Using Prefetch as a Global Option

Unlike other Teradata LIBNAME options, you can also invoke PreFetch globally for a SAS job. To do this, place the OPTION DEBUG= statement in your SAS program before all LIBNAME statements and PROC SQL steps. If your job contains multiple LIBNAME statements, the global PreFetch invocation creates a uniquely named SQL cache name for each of the librefs.
Do not be confused by the DEBUG= option here. It is merely a mechanism to deliver the PreFetch capability globally. PreFetch is not for debugging; it is a supported feature of SAS/ACCESS Interface to Teradata.
In this example the first time you run the job with PreFetch enabled, the facility creates three Teradata macros: UNIQUE_MAC1, UNIQUE_MAC2, and UNIQUE_MAC3. In subsequent runs of the job, PreFetch extracts SQL statements from these Teradata macros, enhancing the job performance across all three librefs referenced by the job.

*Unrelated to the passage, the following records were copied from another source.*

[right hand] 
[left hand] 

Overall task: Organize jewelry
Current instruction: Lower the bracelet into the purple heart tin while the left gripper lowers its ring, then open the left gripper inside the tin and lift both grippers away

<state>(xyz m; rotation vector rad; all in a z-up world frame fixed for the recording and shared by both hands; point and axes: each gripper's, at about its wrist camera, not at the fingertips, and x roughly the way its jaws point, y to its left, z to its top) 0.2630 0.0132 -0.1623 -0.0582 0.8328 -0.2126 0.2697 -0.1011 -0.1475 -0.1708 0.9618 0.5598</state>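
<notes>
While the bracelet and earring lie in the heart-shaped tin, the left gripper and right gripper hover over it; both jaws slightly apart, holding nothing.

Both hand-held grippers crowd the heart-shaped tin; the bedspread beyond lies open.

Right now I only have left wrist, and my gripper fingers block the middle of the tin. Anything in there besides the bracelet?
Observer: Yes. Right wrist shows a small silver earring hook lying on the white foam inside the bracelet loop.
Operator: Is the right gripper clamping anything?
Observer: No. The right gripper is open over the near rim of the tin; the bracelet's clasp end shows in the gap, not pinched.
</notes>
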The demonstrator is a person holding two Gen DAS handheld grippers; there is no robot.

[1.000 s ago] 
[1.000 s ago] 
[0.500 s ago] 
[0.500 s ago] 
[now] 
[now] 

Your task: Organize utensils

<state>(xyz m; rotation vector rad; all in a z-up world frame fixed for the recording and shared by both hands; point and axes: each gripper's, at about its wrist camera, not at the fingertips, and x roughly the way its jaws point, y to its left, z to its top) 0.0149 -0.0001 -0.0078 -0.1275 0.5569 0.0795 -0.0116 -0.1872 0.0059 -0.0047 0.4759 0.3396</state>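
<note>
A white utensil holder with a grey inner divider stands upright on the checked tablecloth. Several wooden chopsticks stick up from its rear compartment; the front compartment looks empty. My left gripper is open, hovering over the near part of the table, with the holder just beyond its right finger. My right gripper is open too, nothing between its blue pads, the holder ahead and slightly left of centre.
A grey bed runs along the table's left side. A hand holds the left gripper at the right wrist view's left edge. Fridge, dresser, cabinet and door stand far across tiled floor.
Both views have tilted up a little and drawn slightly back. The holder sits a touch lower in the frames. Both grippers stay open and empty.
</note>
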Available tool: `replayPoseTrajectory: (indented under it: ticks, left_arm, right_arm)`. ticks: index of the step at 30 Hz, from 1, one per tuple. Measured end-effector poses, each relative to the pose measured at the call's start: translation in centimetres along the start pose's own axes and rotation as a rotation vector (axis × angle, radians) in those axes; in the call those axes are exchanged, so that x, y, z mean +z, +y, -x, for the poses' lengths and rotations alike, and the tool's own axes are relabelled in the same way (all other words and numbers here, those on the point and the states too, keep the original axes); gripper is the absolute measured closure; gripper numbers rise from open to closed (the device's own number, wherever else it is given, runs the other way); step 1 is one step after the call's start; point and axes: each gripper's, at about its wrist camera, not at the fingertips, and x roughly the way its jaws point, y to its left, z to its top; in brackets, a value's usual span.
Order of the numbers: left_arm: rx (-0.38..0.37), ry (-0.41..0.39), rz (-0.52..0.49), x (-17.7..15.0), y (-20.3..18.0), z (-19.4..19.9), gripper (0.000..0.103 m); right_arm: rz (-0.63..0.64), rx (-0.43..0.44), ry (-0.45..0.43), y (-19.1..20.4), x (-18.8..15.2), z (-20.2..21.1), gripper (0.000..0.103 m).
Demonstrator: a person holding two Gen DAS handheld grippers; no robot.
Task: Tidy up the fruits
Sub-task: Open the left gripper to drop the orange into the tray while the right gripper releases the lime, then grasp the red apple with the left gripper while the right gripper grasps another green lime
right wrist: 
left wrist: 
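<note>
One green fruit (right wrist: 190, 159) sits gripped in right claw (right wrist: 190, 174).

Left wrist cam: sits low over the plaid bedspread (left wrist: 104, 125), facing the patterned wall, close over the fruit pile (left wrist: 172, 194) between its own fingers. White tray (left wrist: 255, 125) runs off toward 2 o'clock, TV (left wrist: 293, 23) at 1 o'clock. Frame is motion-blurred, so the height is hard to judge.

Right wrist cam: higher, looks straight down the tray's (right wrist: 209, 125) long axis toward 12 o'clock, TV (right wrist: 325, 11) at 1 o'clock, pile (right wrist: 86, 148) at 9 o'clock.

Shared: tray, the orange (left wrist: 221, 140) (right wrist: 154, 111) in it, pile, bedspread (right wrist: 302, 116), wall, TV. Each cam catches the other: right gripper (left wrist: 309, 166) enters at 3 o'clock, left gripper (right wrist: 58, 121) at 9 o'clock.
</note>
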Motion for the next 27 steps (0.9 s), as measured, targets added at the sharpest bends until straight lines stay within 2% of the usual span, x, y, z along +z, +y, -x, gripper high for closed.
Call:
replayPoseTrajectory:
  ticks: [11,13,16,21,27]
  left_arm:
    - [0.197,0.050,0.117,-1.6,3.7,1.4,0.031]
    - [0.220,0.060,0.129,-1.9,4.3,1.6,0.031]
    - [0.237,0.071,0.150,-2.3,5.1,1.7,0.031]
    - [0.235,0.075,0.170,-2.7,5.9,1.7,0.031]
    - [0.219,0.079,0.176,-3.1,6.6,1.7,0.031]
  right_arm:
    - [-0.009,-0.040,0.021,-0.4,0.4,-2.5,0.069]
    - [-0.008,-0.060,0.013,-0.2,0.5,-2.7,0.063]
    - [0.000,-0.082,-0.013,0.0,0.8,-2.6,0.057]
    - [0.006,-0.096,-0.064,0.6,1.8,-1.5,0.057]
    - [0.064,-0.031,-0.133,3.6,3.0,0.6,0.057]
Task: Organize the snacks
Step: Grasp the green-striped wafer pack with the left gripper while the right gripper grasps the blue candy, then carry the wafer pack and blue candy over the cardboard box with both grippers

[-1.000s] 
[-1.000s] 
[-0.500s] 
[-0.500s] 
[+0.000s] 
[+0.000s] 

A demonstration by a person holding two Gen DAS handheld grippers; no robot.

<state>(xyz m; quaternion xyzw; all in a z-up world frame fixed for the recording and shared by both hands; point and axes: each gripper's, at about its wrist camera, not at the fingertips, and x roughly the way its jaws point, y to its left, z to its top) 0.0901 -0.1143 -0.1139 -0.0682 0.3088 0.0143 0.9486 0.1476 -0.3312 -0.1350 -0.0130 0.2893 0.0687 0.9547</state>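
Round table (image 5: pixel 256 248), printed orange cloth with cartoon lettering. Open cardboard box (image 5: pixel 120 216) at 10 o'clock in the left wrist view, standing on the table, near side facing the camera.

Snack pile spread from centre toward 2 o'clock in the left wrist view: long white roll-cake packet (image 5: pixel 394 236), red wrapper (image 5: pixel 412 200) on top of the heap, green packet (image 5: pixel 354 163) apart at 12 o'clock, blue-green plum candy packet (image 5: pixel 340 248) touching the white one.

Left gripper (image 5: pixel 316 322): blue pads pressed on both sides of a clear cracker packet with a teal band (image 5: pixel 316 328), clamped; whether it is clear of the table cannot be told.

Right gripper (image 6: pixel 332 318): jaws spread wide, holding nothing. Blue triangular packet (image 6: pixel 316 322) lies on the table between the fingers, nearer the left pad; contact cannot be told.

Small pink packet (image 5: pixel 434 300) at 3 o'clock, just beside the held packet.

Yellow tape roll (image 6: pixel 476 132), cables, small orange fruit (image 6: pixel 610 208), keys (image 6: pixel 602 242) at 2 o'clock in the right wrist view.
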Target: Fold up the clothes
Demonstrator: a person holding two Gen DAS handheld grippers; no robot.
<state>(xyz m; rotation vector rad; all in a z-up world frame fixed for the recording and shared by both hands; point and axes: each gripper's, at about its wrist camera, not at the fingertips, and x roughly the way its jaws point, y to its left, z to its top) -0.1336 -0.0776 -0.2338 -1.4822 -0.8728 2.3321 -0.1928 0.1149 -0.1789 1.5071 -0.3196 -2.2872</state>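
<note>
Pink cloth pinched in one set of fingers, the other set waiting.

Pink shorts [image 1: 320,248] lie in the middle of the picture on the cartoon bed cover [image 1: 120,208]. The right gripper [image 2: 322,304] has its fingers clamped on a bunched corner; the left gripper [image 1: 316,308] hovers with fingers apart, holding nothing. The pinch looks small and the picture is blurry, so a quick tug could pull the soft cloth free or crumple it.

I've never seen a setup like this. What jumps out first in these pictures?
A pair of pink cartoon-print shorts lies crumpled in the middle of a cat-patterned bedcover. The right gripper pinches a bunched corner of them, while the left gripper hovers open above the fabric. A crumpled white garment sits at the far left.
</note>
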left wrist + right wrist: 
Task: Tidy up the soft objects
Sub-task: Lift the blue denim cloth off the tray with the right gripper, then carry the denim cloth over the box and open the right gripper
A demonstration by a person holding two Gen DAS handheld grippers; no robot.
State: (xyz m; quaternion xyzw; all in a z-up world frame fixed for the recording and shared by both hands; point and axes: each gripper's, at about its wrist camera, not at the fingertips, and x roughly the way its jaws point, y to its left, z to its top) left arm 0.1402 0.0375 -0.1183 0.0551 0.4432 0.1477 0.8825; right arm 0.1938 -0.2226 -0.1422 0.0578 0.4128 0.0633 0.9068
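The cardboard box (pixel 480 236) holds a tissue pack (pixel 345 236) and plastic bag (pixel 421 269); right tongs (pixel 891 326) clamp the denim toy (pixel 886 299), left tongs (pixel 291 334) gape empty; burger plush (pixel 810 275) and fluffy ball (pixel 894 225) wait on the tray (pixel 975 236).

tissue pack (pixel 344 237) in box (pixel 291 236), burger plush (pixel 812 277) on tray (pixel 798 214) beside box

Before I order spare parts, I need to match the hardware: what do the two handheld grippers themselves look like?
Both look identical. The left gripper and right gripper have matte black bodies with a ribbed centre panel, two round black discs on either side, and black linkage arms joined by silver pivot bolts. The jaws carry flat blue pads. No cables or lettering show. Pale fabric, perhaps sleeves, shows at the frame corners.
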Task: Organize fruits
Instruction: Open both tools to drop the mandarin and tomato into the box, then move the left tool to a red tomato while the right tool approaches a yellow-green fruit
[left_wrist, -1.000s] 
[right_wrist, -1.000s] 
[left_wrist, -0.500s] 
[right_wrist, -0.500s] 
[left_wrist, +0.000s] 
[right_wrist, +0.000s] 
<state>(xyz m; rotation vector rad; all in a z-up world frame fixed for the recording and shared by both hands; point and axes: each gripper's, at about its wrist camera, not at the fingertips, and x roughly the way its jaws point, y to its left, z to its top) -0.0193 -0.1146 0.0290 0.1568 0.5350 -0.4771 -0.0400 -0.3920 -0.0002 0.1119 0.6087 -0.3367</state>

option debug="PREFETCH(unique_mac,2,SEQUENTIAL)";
libname one teradata user=kamdar password=ellis;
libname two teradata user=kamdar password=ellis
                          database=larry;
libname three teradata user=kamdar password=ellis
                            database=wayne;
proc print data=one.kamdar_goods;
run;
proc print data=two.larry_services;
run;
proc print data=three.wayne_miscellaneous;
run; 
In this example PreFetch selects the algorithm, that is, the order of the SQL statements. (The OPTION DEBUG= statement must be the first statement in your SAS job.)
option debug='prefetch(pf_unique_sas,3)';
In this example the user specifies for PreFetch to use the SEQUENTIAL algorithm. (The OPTION DEBUG= statement must be the first statement in your SAS job.)
option debug='prefetch(sas_pf_store,3,sequential)';